## Directions
Check each line of the entries below for the word "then", and copy the lines that have it.

## Records supplied
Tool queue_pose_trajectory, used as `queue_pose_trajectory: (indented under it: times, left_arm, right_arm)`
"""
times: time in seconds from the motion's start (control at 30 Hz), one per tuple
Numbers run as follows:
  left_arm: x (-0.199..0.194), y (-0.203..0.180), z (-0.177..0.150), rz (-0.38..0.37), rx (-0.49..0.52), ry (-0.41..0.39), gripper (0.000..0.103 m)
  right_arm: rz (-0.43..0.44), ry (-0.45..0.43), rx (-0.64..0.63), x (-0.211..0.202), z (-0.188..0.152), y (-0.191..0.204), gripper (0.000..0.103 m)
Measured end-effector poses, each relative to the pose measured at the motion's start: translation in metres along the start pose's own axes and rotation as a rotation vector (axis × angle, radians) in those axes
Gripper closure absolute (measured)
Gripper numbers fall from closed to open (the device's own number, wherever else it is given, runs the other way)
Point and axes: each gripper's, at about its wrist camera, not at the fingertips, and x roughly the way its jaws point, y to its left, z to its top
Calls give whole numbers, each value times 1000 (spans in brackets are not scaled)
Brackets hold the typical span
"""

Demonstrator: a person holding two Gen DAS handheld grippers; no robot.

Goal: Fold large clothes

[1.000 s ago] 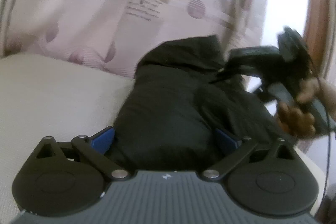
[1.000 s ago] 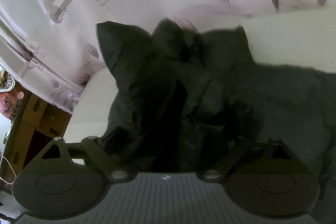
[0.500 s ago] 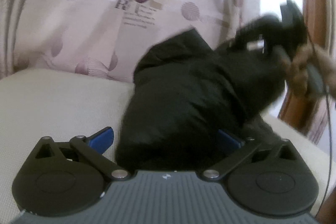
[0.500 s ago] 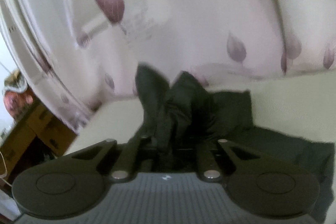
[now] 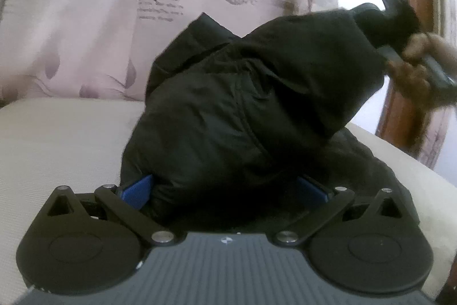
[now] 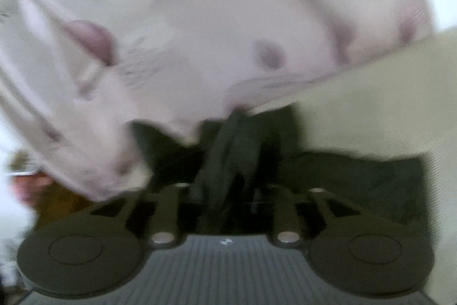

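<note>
Black jacket [image 5: 242, 110] lifted at one end.
Right gripper [image 6: 225, 185], upper right in left view, clamps bunched fabric; left gripper [image 5: 222, 190] spread wide around it.

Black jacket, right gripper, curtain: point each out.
black jacket [image 5: 228, 110]: left wrist view, front panel.
right gripper [image 6: 225, 190]: right wrist view, between its closed fingertips.
curtain [image 5: 94, 27]: left wrist view, printed panel.

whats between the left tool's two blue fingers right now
In the left wrist view, a bunched fold of the black jacket fills the gap between the left tool's blue fingers.
</note>
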Motion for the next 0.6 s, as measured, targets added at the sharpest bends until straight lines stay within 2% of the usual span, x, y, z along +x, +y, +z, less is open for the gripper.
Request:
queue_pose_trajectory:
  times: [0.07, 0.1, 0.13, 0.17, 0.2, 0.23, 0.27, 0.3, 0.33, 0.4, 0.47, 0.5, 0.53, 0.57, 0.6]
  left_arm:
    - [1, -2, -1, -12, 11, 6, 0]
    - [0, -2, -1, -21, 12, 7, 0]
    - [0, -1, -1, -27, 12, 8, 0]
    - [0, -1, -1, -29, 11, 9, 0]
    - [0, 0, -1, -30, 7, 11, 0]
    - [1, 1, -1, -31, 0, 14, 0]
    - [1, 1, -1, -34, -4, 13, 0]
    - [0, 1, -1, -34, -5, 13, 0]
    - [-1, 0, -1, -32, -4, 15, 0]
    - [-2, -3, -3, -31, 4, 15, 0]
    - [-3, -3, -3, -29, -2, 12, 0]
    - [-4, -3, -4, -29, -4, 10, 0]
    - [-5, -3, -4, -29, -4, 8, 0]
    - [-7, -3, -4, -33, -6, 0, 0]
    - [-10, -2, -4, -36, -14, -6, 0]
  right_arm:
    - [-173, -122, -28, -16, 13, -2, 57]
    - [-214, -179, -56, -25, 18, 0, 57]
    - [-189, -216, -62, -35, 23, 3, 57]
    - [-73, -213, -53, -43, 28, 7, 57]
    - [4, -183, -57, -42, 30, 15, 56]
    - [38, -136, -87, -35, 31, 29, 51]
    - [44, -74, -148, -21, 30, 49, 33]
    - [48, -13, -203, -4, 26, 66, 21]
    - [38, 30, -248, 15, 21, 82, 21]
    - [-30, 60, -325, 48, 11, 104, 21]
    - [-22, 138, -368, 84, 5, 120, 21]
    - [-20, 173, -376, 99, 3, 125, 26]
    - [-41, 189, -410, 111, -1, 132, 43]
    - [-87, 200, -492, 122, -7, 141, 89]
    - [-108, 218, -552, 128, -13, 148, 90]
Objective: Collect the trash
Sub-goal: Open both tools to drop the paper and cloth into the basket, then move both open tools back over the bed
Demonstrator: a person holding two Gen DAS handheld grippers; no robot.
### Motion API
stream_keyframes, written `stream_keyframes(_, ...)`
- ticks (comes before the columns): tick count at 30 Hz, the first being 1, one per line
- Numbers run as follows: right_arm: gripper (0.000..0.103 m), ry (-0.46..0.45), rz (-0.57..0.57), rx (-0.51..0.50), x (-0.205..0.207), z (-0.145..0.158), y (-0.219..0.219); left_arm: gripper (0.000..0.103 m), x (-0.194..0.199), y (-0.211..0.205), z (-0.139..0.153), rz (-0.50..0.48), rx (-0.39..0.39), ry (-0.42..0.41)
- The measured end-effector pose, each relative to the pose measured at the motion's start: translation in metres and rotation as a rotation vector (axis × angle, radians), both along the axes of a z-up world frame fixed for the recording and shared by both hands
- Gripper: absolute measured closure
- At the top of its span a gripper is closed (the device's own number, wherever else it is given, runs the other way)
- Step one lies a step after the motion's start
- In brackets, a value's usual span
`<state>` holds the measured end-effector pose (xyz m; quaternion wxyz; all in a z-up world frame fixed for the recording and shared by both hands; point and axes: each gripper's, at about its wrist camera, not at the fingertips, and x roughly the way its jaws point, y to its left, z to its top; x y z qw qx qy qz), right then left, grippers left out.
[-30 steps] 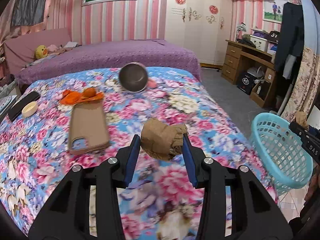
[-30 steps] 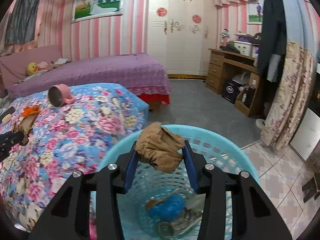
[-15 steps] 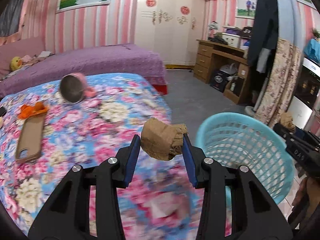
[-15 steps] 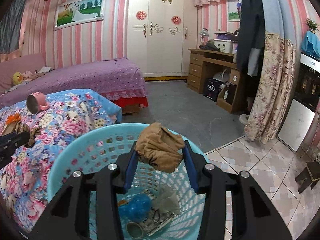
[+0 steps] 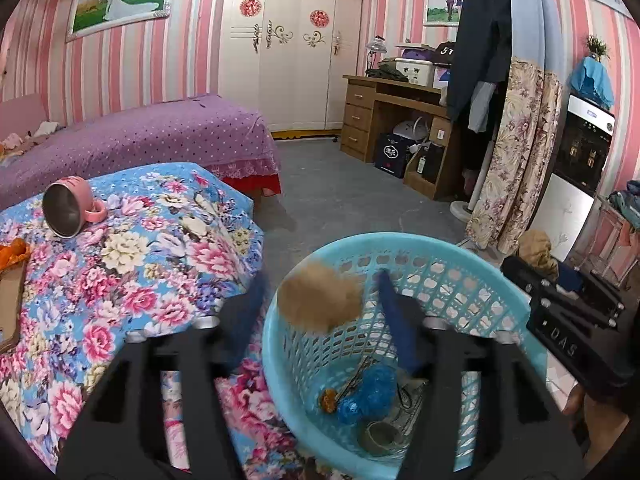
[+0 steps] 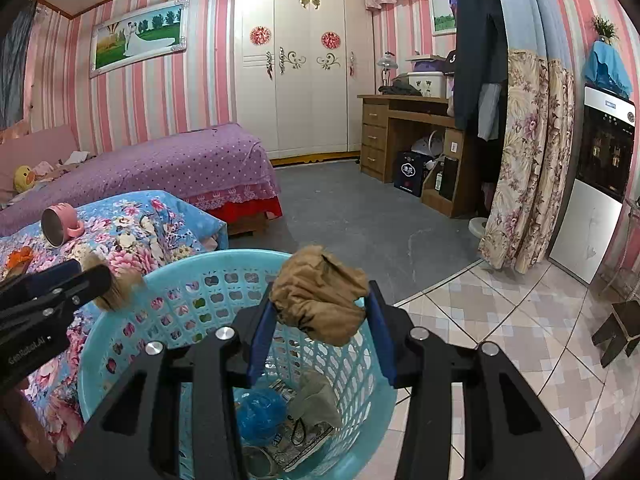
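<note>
Pink and white striped walls [image 6: 120,92] are enclosing the room, and a framed picture [image 6: 138,36] is hanging on the far one. A white wardrobe [image 6: 304,68] is standing in the far corner, with a wooden desk [image 6: 404,136] sitting to its right (bags and boxes underneath). A purple bed [image 6: 180,164] is running along the far wall. Grey carpet [image 6: 352,212] is meeting patterned tiles [image 6: 520,320] nearer by. A floral curtain [image 6: 528,168] is hanging at the right.
</note>
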<state>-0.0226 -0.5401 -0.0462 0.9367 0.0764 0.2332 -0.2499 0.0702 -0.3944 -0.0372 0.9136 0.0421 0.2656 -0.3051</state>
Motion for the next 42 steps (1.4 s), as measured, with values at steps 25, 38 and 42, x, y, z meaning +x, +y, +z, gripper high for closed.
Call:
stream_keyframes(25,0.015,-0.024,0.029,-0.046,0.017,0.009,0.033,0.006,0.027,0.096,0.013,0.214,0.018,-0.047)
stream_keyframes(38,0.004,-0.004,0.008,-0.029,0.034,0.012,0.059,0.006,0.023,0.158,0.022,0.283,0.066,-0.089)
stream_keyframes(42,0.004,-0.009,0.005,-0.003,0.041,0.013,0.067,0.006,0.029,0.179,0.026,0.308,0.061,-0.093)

## Output for this exercise
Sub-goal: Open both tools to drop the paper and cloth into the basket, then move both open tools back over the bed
`<state>` holds the measured end-effector pose (xyz m; quaternion wxyz; all in a z-up world frame fixed for the recording and shared by both hands; point and axes: each gripper's, at about its wrist camera, not at the fingertips, and x roughly the way its jaws point, y to its left, z to its top; x y z qw qx qy qz), right then left, grippers left out.

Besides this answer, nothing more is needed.